Jenifer Papararo, the director and curator of the Art Gallery of York University (AGYU), is the featured speaker for the 2020 Goldfarb Lecture in Visual Arts presented by York’s School of the Arts, Media, Performance & Design (AMPD). The lecture will take place Feb. 5 starting a 5 p.m. in room 312, Joan & Martin Goldfarb Centre for Fine Arts.
In her presentation titled, “No Nowhere,” Papararo will speak about her work as a curator of contemporary art. Her remarks will also cover her interest in locating art and exhibitions as situations tethered to place and shared experience. She will discuss institutional knowledge as developed by the artists she works with, harnessing their approaches to redefine the presumed safety net of museums and galleries that ubiquitously function to be any-place, any-where, any-time. Papararo considers the impossibility of this nowhere.
Recently appointed the director and curator at the AGYU, Papararo began her tenure in 2020. She comes to the AGYU, from Plug Institute of Contemporary Art, Winnipeg, where she was the executive director. She was previously, the curator at the Contemporary Art Gallery, Vancouver and the program director at Mercer Union, Toronto. She has curated numerous solo and group exhibition.
Papararo initiated STAGES biennial in 2017 a temporary public art exhibition of sculpture and performance in Winnipeg, and recently curating the 2019 iteration, including Raymond Boisjoly, Daniel Buren, FASTWÜRMS, Kenneth Lavallee, Joar Nango, Andrea Roberts and Silke Otto-Knapp. In 2018 at Plug In ICA, she worked with Skeena Reece, DIS.art, BUSH gallery, Naufus Ramirez-Figueroa, Przemek Pyszczek, and co-curated the group exhibition Days of Reading: beyond this state of affairs.
She has written numerous curatorial texts and edited various exhibition related books: including My Best Thing by Frances Stark and the exhibition catalogue Enter the Landscape, which focuses on the female or queer body, its representation and relation to the land.
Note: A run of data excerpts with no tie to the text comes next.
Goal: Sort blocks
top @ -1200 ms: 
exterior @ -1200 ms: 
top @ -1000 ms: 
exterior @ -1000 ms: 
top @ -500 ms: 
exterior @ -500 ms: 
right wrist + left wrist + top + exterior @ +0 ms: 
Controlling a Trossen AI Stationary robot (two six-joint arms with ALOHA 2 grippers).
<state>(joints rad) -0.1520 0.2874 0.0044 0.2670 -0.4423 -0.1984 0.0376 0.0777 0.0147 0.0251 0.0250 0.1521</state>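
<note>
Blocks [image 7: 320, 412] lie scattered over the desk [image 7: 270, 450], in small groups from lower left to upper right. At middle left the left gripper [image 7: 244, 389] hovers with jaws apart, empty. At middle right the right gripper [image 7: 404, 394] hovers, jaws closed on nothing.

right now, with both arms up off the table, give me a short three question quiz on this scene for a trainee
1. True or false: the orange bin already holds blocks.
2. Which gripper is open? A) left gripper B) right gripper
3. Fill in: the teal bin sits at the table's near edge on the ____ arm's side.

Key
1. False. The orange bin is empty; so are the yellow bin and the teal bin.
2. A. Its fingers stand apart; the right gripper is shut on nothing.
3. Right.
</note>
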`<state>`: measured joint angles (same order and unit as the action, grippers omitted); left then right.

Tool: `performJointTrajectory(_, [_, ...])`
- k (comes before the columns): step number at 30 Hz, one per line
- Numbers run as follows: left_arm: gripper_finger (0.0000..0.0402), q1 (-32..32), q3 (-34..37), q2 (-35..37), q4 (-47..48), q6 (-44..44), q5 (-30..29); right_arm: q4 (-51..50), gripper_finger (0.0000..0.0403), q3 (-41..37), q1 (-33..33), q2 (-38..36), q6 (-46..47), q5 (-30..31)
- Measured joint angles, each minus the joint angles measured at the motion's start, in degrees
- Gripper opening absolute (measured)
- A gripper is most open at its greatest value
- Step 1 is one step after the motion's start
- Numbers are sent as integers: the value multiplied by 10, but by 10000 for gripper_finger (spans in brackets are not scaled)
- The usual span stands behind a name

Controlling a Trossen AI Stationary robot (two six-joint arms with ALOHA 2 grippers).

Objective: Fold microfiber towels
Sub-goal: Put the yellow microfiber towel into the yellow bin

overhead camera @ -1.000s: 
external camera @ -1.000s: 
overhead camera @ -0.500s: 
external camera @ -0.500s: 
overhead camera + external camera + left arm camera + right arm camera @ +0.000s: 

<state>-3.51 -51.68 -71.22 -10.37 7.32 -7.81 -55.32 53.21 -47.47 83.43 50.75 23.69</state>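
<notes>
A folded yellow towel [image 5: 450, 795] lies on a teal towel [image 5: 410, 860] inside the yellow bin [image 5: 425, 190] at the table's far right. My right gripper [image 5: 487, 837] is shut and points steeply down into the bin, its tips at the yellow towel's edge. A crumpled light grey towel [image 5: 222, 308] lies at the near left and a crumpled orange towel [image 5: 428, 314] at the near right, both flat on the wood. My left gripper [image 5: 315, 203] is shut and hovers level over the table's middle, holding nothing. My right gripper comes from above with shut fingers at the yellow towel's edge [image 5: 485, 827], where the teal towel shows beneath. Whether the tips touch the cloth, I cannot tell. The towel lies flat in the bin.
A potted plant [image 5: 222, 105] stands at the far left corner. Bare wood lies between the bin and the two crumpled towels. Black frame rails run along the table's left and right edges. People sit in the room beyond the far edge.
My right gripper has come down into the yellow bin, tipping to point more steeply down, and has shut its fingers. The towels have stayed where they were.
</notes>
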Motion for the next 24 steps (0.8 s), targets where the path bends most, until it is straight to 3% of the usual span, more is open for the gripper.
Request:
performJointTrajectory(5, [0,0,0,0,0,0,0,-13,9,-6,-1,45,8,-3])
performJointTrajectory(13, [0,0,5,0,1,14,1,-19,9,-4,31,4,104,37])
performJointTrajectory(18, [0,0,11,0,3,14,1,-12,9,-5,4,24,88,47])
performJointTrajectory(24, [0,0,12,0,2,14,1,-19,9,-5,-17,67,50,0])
Papararo is a founding member of the artist and curatorial collective Instant Coffee, whose work has been exhibited at One +J in Seoul, South Korea; the Vancouver Art Gallery; the Toronto Sculpture Garden; the Yerba Buena Center, San Francisco; Subvision, Hamburg; Encuentro Internacional, Medellín; Sparwasser HQ, Berlin; the Americas Society, New York; and the 2nd Tirana International Biennial, Albania and are represented by MKG 127, Toronto.
The Goldfarb Lecture in Visual Arts is made possible through the generous support of Joan and Martin Goldfarb, longstanding benefactors of York University’s Department of Visual Art and Art History and AMPD. This lecture is free to attend and all are welcome.